Back in 2012, Tomás Rojo Valencia along with Mario Luna fought against the construction of the Independencia Aqueduct. The state government wanted to take water from the Yaqui River basin to the capital Hermosillo, where more than 300,000 people receive their water supply.
Rojo, spokesman of the Yaqui tribe, was politically persecuted during the six-year term of former governor Guillermo Padrés (2009-2015). At that time, the indigenous people were protesting against the exploitation of their natural resources that would impact their social, political and economic development.
The main concern for the indigenous communities was that while the state government extracted water from the Yaqui River to supply the two most populated cities in Sonora, it failed to guarantee the vital water supply to the eight towns inhabited by the tribe.
Due to their opposition to the project, both Mario Luna and Rojo Valencia were charged with several crimes.

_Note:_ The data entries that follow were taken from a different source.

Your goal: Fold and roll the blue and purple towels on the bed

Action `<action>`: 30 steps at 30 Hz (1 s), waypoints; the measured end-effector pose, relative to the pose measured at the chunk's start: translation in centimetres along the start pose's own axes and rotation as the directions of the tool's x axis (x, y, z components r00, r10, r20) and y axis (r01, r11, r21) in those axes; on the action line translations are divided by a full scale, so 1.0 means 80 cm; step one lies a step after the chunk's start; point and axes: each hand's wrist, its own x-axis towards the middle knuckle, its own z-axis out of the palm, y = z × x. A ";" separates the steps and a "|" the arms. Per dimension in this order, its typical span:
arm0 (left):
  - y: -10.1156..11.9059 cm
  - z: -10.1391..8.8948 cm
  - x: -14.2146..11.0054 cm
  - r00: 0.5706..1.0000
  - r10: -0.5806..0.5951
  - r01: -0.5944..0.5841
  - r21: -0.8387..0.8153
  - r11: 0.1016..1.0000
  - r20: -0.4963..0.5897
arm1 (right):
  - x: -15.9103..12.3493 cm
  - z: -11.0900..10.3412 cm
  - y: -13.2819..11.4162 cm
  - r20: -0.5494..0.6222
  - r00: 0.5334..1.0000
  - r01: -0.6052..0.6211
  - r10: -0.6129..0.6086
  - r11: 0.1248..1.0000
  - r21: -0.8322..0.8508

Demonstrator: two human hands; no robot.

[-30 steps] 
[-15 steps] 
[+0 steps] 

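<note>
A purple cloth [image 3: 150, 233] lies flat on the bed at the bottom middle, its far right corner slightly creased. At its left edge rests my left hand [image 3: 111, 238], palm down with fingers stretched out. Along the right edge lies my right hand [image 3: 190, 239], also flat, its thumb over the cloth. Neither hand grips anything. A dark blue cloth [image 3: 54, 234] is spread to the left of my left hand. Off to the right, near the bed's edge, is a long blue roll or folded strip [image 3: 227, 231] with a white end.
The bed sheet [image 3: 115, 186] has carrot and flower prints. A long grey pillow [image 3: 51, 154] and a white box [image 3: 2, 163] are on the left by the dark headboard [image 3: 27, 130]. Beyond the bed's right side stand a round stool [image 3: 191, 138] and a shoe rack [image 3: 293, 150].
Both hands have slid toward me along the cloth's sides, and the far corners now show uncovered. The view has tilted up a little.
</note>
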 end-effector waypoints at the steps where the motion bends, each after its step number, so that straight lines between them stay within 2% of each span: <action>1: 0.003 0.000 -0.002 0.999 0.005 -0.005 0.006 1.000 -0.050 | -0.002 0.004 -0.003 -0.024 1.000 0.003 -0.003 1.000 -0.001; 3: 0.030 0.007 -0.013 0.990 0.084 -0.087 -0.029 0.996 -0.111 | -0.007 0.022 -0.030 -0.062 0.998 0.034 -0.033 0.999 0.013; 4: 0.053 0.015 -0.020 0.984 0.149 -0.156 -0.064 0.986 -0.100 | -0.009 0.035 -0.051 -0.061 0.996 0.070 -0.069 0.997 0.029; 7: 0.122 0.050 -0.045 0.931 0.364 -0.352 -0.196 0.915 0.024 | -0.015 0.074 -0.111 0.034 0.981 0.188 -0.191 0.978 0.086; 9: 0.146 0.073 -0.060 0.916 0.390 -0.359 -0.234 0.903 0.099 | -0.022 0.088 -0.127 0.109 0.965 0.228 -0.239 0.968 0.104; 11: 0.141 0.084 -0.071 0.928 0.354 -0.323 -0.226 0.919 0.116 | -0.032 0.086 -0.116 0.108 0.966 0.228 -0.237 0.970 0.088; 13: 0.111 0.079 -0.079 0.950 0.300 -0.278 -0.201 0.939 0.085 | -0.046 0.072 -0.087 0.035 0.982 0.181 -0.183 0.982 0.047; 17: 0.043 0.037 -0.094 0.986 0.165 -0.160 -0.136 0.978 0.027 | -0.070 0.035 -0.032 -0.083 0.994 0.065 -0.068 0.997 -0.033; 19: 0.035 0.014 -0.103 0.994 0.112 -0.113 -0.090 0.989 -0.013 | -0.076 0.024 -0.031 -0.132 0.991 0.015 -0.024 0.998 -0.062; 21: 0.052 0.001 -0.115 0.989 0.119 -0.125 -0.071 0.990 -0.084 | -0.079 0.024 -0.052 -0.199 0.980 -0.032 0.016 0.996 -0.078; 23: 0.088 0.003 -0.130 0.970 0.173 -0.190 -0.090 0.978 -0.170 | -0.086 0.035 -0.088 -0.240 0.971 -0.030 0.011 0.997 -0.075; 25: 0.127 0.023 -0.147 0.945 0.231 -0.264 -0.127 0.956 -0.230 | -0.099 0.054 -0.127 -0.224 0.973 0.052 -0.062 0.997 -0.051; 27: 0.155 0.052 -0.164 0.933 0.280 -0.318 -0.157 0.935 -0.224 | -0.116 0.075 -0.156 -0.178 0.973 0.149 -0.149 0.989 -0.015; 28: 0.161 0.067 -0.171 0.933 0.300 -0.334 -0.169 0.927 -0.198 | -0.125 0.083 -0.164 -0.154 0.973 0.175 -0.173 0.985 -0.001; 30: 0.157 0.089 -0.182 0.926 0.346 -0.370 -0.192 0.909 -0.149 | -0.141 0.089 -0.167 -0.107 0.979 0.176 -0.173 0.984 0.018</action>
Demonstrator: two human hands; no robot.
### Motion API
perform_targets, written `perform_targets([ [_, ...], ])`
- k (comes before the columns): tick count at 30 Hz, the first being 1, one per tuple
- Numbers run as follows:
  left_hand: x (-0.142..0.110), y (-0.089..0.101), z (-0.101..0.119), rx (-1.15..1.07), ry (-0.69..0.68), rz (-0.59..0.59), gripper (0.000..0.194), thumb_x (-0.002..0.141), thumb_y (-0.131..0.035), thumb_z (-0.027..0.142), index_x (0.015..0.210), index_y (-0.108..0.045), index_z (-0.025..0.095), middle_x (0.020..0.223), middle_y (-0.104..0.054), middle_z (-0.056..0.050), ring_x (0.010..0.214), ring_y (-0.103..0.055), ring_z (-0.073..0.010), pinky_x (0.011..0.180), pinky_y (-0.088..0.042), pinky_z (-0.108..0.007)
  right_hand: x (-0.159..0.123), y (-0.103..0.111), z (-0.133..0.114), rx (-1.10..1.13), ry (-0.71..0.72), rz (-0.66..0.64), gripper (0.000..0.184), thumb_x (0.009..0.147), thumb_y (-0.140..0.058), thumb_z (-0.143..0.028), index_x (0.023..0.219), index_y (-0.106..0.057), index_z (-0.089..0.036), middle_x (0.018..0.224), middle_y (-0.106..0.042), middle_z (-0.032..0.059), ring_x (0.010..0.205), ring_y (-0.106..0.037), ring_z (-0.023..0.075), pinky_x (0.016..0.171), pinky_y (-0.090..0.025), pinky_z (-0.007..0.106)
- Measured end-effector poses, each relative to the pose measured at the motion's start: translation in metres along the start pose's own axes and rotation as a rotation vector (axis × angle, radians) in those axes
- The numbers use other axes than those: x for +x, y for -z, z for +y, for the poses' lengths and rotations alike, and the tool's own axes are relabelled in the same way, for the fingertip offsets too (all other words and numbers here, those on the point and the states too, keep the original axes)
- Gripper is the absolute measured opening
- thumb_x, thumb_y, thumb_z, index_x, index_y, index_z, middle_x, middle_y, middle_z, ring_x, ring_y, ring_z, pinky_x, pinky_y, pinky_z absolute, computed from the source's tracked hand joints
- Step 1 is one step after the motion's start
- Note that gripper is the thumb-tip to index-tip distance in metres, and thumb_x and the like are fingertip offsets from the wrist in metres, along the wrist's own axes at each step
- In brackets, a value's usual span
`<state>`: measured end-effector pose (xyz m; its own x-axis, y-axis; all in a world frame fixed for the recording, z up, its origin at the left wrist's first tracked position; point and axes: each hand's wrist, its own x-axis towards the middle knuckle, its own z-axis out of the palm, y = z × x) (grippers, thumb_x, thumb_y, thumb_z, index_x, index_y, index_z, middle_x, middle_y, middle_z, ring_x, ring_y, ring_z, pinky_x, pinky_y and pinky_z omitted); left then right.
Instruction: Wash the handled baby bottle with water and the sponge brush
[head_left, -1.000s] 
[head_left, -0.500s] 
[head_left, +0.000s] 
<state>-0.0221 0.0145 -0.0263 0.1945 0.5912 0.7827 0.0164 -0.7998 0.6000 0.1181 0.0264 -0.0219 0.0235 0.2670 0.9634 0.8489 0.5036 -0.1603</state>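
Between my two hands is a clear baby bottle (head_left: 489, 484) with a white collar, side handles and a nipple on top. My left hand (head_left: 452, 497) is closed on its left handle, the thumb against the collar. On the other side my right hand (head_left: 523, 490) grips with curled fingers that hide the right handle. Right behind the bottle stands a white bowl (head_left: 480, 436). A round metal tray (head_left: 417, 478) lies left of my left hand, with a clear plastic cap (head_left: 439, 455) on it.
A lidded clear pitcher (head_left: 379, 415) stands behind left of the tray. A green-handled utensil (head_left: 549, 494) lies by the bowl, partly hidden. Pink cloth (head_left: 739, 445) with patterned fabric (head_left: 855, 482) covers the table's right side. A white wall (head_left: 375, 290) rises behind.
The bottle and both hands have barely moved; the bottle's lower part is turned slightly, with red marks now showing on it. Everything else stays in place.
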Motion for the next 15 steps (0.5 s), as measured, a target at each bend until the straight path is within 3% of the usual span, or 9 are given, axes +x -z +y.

Rojo had to hide in tribe territory, while Luna was arrested as a political prisoner until Guillermo Padrés’ six-year term ended in 2015, amidst dozens of corruption scandals.
On May 27, Rojo’s daughter went to the public prosecutor’s office to report that her father never returned from his morning walk, which he usually went on everyday in the Yaqui community of Vícam, one of the eight towns inhabited by the tribe between the municipalities of Guaymas and Cajeme.
Rojo’s daughter “says that her father is a member of the Yaqui ethnic group, and is dedicated to carrying out projects for the benefit of the tribe,” according to the missing person’s report.
Security and law enforcement agencies had begun the search in the area when a local resident found a badly decayed corpse with clothing that matches the description of an indigenous leader last Thursday.